Sour (Amla) decreases vata, increases pitta and kapha
Sour’s heating virya is followed by a warming, sour vipak. The sour taste stimulates appetite and saliva production, and is stabilizing in its light, heating, and oily properties. But it should be eaten in moderation, for its refreshing influence is strong, and a little bit goes a long way. Sour balances vata, but the sour taste tends to unbalance pitta with heat, and can suffocate kapha with its slippery, grounding nature. Sour improves appetite, digestion, and elimination, and includes such foods as lemons, ume plum, amla berry (sour Indian gooseberry), vinegars, and pickled and fermented foods.
Pungent (Katu) increases vata and pitta, decreases kapha
Air and fire give rise to the pungent rasa whose virya is heating and vipak is pungent. The hottest of all the rasas, the pungent taste improves appetite, clears sinuses, stimulates blood circulation, and motivates the senses. The pungent rasa will taste hot and stay hot from start to finish, thereby benefiting kapha more than vata. The pungent taste, with its light and dry qualities, will aggravate pitta quickly. It is sure to balance wet, heavy kapha, but it can be too hot and dry for vata when taken in excess or paired with too many other drying foods. Vata does best when the pungent taste is combined with sour, sweet, or salty foods. Fresh ginger, hot peppers, onions, garlic, mustard, and hot spices all share the quality of pungency.

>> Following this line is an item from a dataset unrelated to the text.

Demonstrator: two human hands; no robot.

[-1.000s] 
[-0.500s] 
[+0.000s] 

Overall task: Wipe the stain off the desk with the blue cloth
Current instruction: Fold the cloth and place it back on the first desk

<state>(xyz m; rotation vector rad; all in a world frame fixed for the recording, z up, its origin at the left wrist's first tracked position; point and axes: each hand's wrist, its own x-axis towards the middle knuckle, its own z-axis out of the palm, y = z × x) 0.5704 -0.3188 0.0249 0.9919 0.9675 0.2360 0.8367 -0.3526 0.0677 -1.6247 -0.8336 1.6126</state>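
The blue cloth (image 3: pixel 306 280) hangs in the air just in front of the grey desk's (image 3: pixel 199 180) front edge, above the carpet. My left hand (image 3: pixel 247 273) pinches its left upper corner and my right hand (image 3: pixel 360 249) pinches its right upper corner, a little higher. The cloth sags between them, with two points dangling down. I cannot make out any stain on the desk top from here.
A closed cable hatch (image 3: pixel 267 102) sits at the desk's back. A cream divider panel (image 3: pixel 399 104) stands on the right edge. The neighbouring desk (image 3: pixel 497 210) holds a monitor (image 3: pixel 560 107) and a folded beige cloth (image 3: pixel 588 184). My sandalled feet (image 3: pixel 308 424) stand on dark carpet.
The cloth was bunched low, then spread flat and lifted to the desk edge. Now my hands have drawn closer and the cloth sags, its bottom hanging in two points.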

Bitter (Tikta) increases vata, decreases pitta and kapha
Of the six tastes, bitter is the coolest and lightest, making it best for pitta and least effective for vata, especially when taken without a proper balance of other tastes. Air and ether comprise this rasa, whose virya is cooling and whose vipak is pungent, making it quite cooling in the short term, but warming in the big picture. Kapha benefits from foods like dark leafy greens that abound with the bitter taste while providing calming magnesium and calcium. Dandelion root, turmeric, and fenugreek are also great sources of bitterness with cool and drying qualities.
Be careful to avoid the bitter taste in excess, as it’s known to create immediate coldness that can bring on bouts of grief and depression. Like sour, a little goes a long way. Make the bitter rasa a regular part of your meals but in small amounts. It will enhance the flavor of other foods and help to gently purify and cleanse the body.

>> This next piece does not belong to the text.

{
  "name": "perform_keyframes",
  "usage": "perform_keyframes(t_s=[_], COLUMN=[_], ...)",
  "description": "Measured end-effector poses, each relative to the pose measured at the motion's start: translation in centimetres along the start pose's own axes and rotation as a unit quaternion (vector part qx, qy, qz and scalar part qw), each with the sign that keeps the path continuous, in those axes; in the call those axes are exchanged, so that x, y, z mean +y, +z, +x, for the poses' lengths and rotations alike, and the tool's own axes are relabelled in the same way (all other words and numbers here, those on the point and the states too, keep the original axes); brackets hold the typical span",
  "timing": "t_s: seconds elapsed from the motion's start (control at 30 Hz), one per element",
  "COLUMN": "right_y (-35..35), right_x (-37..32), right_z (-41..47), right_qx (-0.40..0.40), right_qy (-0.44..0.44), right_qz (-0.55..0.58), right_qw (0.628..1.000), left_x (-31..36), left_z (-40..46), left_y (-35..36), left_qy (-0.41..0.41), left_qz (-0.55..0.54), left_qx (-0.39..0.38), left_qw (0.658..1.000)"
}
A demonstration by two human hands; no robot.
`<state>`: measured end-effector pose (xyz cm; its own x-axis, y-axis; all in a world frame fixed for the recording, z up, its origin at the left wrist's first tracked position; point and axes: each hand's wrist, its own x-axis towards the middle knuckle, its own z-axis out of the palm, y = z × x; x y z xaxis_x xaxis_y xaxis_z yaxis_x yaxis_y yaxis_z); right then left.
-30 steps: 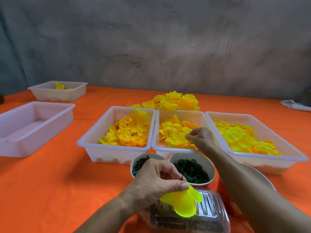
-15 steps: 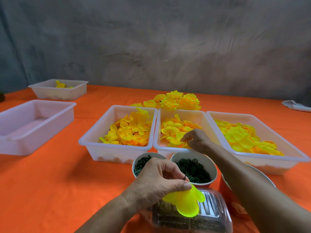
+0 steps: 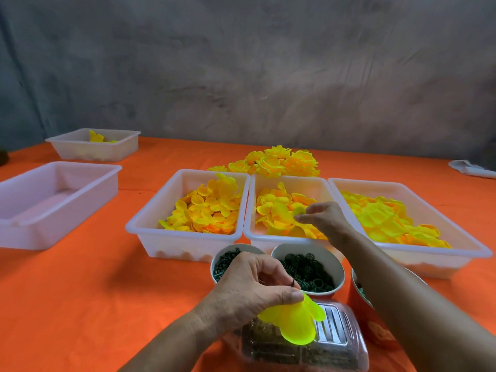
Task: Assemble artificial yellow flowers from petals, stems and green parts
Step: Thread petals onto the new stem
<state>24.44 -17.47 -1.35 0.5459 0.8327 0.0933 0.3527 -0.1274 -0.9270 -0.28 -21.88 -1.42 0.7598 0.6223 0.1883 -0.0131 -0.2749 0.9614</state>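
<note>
Three white trays on the orange bench (image 3: 80, 304) hold yellow petals — the right hand (image 3: 323, 220) pinches one in the middle tray (image 3: 248, 232). Near cups (image 3: 336, 260) hold dark green rings. The left hand (image 3: 255, 287) grips a yellow-green petal piece (image 3: 294, 322) over a clear box (image 3: 349, 342); no writing is readable.

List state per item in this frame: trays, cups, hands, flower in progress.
Left hand: pinching the neon yellow petal cluster on a thin dark stem.
Right hand: reaching into the middle white plastic tray, fingertips on petals.
Left white petal tray: holds yellow-orange petals.
Right white petal tray: holds yellow petals.
Large white tray at far left: empty.
Paper cup of dark green rings: part-filled.
</note>
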Motion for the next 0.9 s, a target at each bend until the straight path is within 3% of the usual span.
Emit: perform_keyframes(t_s=[0.1, 0.27, 0.43, 0.67, 0.9], right_y=[-0.4, -1.3, -1.7, -1.9, -2.6], right_x=[-0.3, -1.5, -1.8, -3.3, -4.9], right_z=[0.1, -0.3, -1.0, -3.4, -7.1], right_qx=[0.046, 0.045, 0.062, 0.054, -0.038], right_qy=[0.009, 0.028, 0.059, 0.018, 0.031], right_qz=[0.146, 0.302, 0.318, 0.309, 0.313], right_qw=[0.988, 0.952, 0.944, 0.949, 0.948], left_x=[0.0, 0.1, 0.2, 0.2, 0.8], left_z=[0.0, 0.0, -0.1, -0.3, -0.3], left_y=[-0.1, 0.0, 0.0, 0.1, 0.0], left_qy=[-0.009, -0.011, -0.013, -0.014, -0.003], left_qz=[-0.007, -0.009, -0.030, -0.032, -0.032], left_qx=[0.000, -0.001, -0.006, 0.003, -0.006], left_qw=[1.000, 1.000, 0.999, 0.999, 0.999])
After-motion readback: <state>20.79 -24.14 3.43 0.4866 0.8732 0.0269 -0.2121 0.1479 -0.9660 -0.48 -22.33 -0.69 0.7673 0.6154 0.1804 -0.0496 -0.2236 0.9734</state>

Astringent (Kasaya) increases vata, decreases pitta and kapha
Cool, dry, and light, the astringent rasa has a cooling virya and a pungent vipak. It is less cold than bitter but very dry and firm, which makes it a taste for vata to avoid. Many beans and legumes are astringent in nature, as are broccoli and cauliflower, all of which are known to create gas and thus aggravate the vata dosha.

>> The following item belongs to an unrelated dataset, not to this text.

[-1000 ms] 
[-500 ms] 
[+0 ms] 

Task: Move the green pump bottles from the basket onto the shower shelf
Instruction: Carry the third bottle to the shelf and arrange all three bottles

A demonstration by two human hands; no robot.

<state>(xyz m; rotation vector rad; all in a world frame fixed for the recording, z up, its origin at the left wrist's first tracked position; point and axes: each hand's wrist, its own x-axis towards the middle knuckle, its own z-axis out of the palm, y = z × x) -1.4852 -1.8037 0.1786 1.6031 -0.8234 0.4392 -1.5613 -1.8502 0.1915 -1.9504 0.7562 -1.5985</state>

Pitta will benefit from the astringent taste’s coolness, while its dry, light qualities help balance kapha. The constrictive nature of the astringent taste will also slow down digestion. Green grapes, unripe bananas, cranberries, pomegranates, alfalfa sprouts, green beans, and okra all exhibit the astringent taste. You will know this taste when it makes your mouth pucker and feel dried out.